Task to carry out: Transcribe each entry shown below with no difference from the original.

========================================

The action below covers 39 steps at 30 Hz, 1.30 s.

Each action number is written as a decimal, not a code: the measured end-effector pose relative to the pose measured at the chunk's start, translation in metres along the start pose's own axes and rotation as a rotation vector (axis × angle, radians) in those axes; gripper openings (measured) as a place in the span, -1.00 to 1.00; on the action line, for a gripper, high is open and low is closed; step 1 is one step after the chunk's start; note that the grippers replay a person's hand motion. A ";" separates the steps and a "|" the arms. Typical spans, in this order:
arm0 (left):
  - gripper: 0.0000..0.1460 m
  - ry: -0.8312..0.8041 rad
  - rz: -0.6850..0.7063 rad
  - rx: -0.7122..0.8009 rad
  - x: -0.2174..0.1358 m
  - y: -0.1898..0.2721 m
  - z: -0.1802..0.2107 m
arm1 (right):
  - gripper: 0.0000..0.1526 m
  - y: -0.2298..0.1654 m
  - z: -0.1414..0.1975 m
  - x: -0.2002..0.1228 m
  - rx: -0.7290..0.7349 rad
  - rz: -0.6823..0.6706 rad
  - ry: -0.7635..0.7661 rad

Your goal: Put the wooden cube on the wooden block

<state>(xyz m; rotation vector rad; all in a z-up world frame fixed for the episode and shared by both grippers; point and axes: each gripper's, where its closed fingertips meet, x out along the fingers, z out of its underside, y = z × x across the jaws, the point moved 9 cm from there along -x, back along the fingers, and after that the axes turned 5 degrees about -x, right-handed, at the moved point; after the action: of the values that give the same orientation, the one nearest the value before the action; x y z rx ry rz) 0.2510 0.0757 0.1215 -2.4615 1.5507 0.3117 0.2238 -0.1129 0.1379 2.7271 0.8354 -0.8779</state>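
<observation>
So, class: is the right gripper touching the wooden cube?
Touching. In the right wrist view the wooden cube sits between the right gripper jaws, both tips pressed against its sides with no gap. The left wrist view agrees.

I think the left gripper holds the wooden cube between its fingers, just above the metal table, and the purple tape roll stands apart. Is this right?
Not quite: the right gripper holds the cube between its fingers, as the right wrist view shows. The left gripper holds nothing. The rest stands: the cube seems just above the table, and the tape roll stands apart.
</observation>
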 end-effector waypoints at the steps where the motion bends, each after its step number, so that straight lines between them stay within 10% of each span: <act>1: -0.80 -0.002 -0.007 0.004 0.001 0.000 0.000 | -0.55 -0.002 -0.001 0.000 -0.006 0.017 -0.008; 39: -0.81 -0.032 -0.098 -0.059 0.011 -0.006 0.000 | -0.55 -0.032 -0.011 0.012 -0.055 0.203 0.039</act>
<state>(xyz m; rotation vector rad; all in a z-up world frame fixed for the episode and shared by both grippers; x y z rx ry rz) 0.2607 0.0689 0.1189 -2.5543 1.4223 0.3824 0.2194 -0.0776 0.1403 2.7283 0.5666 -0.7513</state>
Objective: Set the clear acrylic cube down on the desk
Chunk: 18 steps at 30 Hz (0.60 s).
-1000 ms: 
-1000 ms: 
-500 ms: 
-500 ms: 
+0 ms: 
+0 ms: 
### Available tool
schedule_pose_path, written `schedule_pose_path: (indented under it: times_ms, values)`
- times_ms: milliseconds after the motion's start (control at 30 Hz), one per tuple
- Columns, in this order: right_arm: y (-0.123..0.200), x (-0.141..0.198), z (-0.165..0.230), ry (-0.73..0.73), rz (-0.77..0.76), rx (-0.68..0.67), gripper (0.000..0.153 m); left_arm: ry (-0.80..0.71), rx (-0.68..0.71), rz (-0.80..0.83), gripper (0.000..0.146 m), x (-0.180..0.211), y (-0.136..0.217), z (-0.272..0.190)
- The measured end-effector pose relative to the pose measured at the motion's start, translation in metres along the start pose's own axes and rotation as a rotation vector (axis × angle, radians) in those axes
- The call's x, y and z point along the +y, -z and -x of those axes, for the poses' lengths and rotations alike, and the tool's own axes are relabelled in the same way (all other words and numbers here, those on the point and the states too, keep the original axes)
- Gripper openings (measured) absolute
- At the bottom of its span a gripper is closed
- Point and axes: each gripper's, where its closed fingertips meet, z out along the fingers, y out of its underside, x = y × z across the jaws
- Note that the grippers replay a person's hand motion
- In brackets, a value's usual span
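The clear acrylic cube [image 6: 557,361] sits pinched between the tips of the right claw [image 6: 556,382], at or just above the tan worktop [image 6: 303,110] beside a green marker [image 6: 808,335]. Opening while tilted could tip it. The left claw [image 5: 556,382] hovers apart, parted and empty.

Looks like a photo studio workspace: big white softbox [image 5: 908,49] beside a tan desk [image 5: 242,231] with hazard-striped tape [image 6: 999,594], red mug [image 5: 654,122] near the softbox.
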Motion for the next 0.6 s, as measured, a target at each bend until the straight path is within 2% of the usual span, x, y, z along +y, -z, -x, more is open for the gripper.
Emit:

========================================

Output of the exercise:
The action below covers 39 steps at 30 Hz, 1.30 s.

Each action number is written as a decimal, not a code: the measured end-effector pose relative to the pose measured at the chunk's start, translation in metres along the start pose's own axes and rotation as a rotation vector (axis × angle, radians) in those axes; gripper openings (measured) as a place in the span, -1.00 to 1.00; on the action line, for a gripper, high is open and low is closed; step 1 is one step after the chunk's start; note that the grippers replay a person's hand motion. A ";" separates the steps and a "|" the arms. Typical spans, in this order:
arm0 (left):
  - gripper: 0.0000..0.1460 m
  - ry: -0.8312..0.8041 rad
  - rz: -0.6850..0.7063 rad
  - rx: -0.7122..0.8009 rad
  - x: -0.2174..0.1358 m
  - y: -0.1898..0.2721 m
  - z: -0.1802..0.2107 m
arm1 (right):
  - gripper: 0.0000..0.1526 m
  - y: -0.2298..0.1654 m
  - z: -0.1414..0.1975 m
  - x: -0.2002..0.1228 m
  - rx: -0.7290..0.7349 rad
  - rz: -0.6823..0.6706 rad
  - ry: -0.7635..0.7661 rad

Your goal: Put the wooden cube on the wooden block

<state>(xyz m; rotation vector rad; all in a z-up world frame fixed for the episode and shared by both grippers; point and axes: each gripper's, where its closed fingertips meet, x out along the fingers, z out of its underside, y = z × x across the jaws, the point moved 9 cm from there along -x, back along the fingers, and after that the axes turned 5 degrees about -x, right-handed, at the moved point; after the action: of the values that give the same orientation, the one nearest the value before the action; x y z rx ry rz) 0.2510 0.0757 0.1215 -2.4615 1.5507 0.3117 0.2238 -0.1129 0.1379 2.7271 0.8354 -0.8779</state>
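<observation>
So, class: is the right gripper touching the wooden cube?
Touching. In the right wrist view the wooden cube sits between the right gripper jaws, both tips pressed against its sides with no gap. The left wrist view agrees.

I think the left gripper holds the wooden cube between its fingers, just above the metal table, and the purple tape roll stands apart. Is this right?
Not quite: the right gripper holds the cube between its fingers, as the right wrist view shows. The left gripper holds nothing. The rest stands: the cube seems just above the table, and the tape roll stands apart.
</observation>
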 end-effector waypoints at the steps where the motion bends, each after its step number, so that straight lines between them stay within 10% of each span: <act>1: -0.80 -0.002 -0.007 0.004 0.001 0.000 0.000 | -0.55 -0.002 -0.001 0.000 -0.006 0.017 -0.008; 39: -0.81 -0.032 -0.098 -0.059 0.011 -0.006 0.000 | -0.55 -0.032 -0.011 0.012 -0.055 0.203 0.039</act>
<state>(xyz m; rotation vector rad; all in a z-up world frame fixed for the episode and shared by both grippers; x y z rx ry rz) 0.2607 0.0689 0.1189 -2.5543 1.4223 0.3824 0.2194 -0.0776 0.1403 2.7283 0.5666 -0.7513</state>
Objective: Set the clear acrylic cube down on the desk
Chunk: 18 steps at 30 Hz (0.60 s).
-1000 ms: 
-1000 ms: 
-500 ms: 
-500 ms: 
+0 ms: 
+0 ms: 
### Available tool
schedule_pose_path, written `schedule_pose_path: (indented under it: times_ms, values)`
- times_ms: milliseconds after the motion's start (control at 30 Hz), one per tuple
- Columns, in this order: right_arm: y (-0.123..0.200), x (-0.141..0.198), z (-0.165..0.230), ry (-0.73..0.73), rz (-0.77..0.76), rx (-0.68..0.67), gripper (0.000..0.153 m); left_arm: ry (-0.80..0.71), rx (-0.68..0.71), rz (-0.80..0.83), gripper (0.000..0.146 m), x (-0.180..0.211), y (-0.136..0.217), z (-0.272..0.190)
- The measured end-effector pose relative to the pose measured at the motion's start, translation in metres along the start pose's own axes and rotation as a rotation vector (axis × angle, radians) in those axes
- The call's x, y and z point along the +y, -z and -x of those axes, for the poses' lengths and rotations alike, and the tool's own axes are relabelled in the same way (all other words and numbers here, those on the point and the states too, keep the original axes)
- Gripper openings (measured) absolute
- At the bottom of its span a gripper is closed
- Point and axes: each gripper's, where its closed fingertips meet, z out along the fingers, y out of its underside, x = y × z across the jaws
- Note that the grippers replay a person's hand motion
- In brackets, a value's usual span
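The clear acrylic cube [image 6: 557,361] sits pinched between the tips of the right claw [image 6: 556,382], at or just above the tan worktop [image 6: 303,110] beside a green marker [image 6: 808,335]. Opening while tilted could tip it. The left claw [image 5: 556,382] hovers apart, parted and empty.

Looks like a photo studio workspace: big white softbox [image 5: 908,49] beside a tan desk [image 5: 242,231] with hazard-striped tape [image 6: 999,594], red mug [image 5: 654,122] near the softbox.
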Motion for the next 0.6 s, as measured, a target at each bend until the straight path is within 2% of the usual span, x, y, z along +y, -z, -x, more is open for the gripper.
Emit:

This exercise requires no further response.